■ **EXERCISE REQUIREMENTS**: Go through the data below. List every line that holds the word "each".

■ **DATASET CONTENT**:
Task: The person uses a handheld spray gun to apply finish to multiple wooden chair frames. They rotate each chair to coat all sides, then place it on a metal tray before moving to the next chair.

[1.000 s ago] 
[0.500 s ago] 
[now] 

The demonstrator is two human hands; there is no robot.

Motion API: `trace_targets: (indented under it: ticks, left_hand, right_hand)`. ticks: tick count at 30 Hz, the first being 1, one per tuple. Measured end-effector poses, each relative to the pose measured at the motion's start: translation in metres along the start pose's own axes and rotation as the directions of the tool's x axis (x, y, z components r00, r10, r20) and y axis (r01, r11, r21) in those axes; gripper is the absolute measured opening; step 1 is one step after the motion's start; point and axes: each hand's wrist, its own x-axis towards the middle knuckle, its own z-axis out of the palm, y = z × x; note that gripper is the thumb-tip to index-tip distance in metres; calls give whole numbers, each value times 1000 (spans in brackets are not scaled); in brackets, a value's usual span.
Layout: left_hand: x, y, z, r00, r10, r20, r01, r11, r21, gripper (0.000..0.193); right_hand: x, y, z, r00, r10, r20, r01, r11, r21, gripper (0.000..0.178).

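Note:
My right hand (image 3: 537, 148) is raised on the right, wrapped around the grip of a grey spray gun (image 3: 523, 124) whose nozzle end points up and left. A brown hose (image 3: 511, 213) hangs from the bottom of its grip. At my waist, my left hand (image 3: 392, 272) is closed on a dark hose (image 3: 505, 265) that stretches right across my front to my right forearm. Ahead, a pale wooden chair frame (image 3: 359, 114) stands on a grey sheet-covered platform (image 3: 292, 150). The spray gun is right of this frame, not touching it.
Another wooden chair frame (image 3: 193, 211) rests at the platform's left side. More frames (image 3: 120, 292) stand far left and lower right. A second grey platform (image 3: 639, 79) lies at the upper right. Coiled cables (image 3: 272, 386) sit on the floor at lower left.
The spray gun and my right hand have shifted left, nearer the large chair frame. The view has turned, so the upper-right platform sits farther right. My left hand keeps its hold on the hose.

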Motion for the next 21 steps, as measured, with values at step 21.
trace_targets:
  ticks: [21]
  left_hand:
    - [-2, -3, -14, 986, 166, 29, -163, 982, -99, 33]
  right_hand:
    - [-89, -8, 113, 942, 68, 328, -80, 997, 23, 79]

■ **TASK SOLUTION**:
Task: The person uses a handheld spray gun to apply finish to multiple wooden chair frames. They rotate each chair to coat all sides, then place it on a metal tray before moving to the next chair.
Motion API: `trace_targets: (indented under it: ticks, left_hand, right_hand)`. ticks: tick count at 30 Hz, the first being 1, one per tuple. Measured end-effector poses, each relative to the pose measured at the motion's start: translation in metres along the start pose's own axes and rotation as the directions of the tool's x axis (x, y, z components r00, r10, r20) and y axis (r01, r11, r21) in those axes; gripper is the absolute measured opening; step 1 is one step after the motion's start; point and axes: each hand's wrist, its own x-axis towards the middle knuckle, its own z-axis out of the palm, y = z × x; note that gripper is the thumb-tip to index-tip distance in metres; calls give whole numbers, each value times 1000 (spans in brackets are not scaled); in brackets, a value's usual span.

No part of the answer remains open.